**ASSIGNMENT:** The expected output is a verbatim reprint of the lines from the beginning of the data that follows through the line that contains "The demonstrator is".

[Dataset excerpts]
§

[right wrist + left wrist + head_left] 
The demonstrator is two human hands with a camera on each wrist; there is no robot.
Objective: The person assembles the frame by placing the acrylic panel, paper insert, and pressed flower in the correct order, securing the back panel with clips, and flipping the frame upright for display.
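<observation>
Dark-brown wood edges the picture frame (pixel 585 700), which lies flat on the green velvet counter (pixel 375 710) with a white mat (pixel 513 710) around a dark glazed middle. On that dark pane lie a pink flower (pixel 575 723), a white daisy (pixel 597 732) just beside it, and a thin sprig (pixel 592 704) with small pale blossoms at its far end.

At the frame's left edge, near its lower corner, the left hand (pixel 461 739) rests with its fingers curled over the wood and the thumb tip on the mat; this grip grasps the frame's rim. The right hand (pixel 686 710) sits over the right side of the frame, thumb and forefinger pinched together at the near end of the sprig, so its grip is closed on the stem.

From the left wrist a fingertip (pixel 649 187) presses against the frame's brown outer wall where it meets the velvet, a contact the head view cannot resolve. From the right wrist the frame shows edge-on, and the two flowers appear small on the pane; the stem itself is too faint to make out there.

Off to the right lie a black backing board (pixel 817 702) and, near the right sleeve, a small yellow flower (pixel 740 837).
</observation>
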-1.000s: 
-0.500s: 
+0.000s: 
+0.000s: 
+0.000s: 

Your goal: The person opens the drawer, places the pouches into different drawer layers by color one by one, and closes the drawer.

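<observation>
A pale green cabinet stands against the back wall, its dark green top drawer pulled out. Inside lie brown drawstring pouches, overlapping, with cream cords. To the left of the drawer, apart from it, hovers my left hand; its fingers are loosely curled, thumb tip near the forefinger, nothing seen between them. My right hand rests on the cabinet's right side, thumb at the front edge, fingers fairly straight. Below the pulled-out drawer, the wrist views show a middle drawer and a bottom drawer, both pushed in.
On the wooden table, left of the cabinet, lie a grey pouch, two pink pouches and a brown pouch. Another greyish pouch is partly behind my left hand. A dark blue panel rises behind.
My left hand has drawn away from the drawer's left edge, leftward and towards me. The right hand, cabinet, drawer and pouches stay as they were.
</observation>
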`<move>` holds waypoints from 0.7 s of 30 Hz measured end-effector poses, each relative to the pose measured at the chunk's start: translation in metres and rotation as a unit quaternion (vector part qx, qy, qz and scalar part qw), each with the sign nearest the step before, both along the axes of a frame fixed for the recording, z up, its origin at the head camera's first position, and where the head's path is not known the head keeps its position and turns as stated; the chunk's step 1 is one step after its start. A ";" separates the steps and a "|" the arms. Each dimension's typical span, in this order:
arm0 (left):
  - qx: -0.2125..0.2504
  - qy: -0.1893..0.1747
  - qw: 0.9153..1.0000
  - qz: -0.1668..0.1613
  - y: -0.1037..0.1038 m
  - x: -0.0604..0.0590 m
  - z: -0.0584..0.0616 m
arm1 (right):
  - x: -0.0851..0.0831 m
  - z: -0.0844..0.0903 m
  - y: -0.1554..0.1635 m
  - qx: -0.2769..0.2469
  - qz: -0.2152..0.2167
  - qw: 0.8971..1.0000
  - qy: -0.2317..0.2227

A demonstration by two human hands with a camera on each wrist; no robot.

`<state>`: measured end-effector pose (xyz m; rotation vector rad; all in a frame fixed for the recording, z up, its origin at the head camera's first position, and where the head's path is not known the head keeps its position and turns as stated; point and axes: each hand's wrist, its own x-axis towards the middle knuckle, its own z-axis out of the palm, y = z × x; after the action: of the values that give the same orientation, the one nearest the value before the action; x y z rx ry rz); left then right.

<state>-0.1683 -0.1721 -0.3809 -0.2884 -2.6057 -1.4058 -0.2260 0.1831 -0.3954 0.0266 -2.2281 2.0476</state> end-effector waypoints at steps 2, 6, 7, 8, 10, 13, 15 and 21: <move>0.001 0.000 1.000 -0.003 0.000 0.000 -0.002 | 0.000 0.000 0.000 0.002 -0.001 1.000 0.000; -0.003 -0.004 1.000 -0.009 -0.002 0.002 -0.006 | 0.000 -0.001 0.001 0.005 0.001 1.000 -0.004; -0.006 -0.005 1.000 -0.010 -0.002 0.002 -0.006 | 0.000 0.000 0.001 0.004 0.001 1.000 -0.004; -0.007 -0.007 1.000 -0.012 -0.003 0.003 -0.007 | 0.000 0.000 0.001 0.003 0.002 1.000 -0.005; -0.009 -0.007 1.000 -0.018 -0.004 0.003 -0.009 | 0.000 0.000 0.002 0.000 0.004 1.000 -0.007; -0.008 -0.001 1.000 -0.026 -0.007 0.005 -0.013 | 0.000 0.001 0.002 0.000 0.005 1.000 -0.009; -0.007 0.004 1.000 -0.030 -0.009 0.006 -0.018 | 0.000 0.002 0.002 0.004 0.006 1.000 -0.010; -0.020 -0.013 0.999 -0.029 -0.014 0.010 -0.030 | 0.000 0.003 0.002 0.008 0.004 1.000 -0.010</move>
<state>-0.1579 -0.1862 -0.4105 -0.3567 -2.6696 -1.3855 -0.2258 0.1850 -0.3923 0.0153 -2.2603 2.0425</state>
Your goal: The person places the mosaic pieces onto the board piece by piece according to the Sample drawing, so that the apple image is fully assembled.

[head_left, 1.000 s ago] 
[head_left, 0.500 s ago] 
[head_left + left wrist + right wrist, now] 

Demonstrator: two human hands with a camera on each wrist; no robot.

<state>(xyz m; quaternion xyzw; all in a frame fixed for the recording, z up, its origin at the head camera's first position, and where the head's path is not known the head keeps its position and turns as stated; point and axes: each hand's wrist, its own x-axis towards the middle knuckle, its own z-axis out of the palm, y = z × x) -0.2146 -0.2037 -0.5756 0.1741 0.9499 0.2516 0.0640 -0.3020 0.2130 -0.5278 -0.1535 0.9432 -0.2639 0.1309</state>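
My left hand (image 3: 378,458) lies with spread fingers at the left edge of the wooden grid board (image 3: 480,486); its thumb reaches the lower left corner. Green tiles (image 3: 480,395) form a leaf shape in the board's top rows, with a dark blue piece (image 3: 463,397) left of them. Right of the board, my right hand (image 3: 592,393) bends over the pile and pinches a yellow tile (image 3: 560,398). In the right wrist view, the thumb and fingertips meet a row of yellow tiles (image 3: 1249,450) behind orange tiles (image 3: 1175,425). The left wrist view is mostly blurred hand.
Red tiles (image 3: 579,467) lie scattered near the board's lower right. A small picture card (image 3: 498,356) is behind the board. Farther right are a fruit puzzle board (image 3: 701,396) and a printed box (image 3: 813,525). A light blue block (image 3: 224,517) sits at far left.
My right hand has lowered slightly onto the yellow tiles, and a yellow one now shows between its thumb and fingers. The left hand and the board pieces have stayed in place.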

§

**YOUR RESPONSE:**
[right wrist + left wrist + head_left] 
The demonstrator is two human hands with a camera on each wrist; there is no robot.

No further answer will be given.